* _WORK REQUIRED_:
The records under this task must be duplicated exactly.

* _MATERIAL PROVIDED_:
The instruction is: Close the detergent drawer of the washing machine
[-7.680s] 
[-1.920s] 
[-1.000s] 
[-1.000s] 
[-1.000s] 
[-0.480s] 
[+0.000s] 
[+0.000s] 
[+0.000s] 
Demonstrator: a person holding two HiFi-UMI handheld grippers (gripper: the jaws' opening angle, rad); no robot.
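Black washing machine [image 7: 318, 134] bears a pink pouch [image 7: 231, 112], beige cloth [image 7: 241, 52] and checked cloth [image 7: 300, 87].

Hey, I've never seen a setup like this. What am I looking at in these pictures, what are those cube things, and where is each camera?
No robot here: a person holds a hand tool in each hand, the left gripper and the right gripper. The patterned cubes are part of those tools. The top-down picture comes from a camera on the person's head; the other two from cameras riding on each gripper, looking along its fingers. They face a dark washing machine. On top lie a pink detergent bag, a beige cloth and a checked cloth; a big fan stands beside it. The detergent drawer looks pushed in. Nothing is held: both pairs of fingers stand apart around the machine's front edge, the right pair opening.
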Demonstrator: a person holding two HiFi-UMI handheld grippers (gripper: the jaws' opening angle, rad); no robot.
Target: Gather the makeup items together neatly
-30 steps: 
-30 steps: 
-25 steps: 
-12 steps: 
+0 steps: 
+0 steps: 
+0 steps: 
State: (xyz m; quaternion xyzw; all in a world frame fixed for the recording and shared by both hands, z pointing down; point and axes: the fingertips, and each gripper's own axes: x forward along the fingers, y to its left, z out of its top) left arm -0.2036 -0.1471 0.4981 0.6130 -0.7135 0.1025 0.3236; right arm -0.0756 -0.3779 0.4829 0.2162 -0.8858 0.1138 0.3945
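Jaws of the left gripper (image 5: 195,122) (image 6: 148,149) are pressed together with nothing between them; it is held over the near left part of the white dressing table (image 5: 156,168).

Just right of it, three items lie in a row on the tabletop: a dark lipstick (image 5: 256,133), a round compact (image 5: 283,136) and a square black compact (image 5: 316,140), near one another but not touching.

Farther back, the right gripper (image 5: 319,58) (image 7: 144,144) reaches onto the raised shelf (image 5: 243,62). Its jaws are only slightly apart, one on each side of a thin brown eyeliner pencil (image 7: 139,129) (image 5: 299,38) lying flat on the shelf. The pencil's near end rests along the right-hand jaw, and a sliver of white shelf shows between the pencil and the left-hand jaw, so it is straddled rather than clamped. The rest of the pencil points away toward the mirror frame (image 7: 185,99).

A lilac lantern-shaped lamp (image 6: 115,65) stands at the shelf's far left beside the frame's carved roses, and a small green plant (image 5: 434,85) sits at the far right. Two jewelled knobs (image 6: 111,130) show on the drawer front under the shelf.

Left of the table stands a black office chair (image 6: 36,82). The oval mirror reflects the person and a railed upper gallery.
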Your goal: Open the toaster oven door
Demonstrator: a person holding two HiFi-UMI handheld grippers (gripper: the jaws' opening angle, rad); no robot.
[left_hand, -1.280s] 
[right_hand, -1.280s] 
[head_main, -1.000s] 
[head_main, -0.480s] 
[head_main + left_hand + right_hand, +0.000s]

* _WRITTEN ANSWER_:
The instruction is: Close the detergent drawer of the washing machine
[-7.680s] 
[-1.920s] 
[-1.000s] 
[-1.000s] 
[-1.000s] 
[-0.480s] 
[+0.000s] 
[+0.000s] 
[+0.000s] 
Demonstrator: a person holding two HiFi-UMI handheld grippers (gripper: the jaws' opening angle, rad); no robot.
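Black washing machine [image 7: 318, 134] bears a pink pouch [image 7: 231, 112], beige cloth [image 7: 241, 52] and checked cloth [image 7: 300, 87].

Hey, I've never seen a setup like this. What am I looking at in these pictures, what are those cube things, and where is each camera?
No robot here: a person holds a hand tool in each hand, the left gripper and the right gripper. The patterned cubes are part of those tools. The top-down picture comes from a camera on the person's head; the other two from cameras riding on each gripper, looking along its fingers. They face a dark washing machine. On top lie a pink detergent bag, a beige cloth and a checked cloth; a big fan stands beside it. The detergent drawer looks pushed in. Nothing is held: both pairs of fingers stand apart around the machine's front edge, the right pair opening.
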Demonstrator: a person holding two HiFi-UMI handheld grippers (gripper: the jaws' opening angle, rad); no robot.
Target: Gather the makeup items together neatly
-30 steps: 
-30 steps: 
-25 steps: 
-12 steps: 
+0 steps: 
+0 steps: 
+0 steps: 
State: (xyz m; quaternion xyzw; all in a world frame fixed for the recording and shared by both hands, z pointing down; point and axes: the fingertips, and each gripper's own axes: x forward along the fingers, y to its left, z out of its top) left arm -0.2036 -0.1471 0.4981 0.6130 -0.7135 0.1025 0.3236; right arm -0.0756 -0.3779 0.4829 0.2162 -0.8858 0.1138 0.3945
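Jaws of the left gripper (image 5: 195,122) (image 6: 148,149) are pressed together with nothing between them; it is held over the near left part of the white dressing table (image 5: 156,168).

Just right of it, three items lie in a row on the tabletop: a dark lipstick (image 5: 256,133), a round compact (image 5: 283,136) and a square black compact (image 5: 316,140), near one another but not touching.

Farther back, the right gripper (image 5: 319,58) (image 7: 144,144) reaches onto the raised shelf (image 5: 243,62). Its jaws are only slightly apart, one on each side of a thin brown eyeliner pencil (image 7: 139,129) (image 5: 299,38) lying flat on the shelf. The pencil's near end rests along the right-hand jaw, and a sliver of white shelf shows between the pencil and the left-hand jaw, so it is straddled rather than clamped. The rest of the pencil points away toward the mirror frame (image 7: 185,99).

A lilac lantern-shaped lamp (image 6: 115,65) stands at the shelf's far left beside the frame's carved roses, and a small green plant (image 5: 434,85) sits at the far right. Two jewelled knobs (image 6: 111,130) show on the drawer front under the shelf.

Left of the table stands a black office chair (image 6: 36,82). The oval mirror reflects the person and a railed upper gallery.
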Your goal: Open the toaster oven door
Demonstrator: a person holding two HiFi-UMI handheld grippers (gripper: the jaws' opening angle, rad); no robot.
[left_hand, -1.280s] 
[right_hand, -1.280s] 
[head_main, -1.000s] 
[head_main, -0.480s] 
[head_main + left_hand + right_hand, +0.000s]

No further output remains.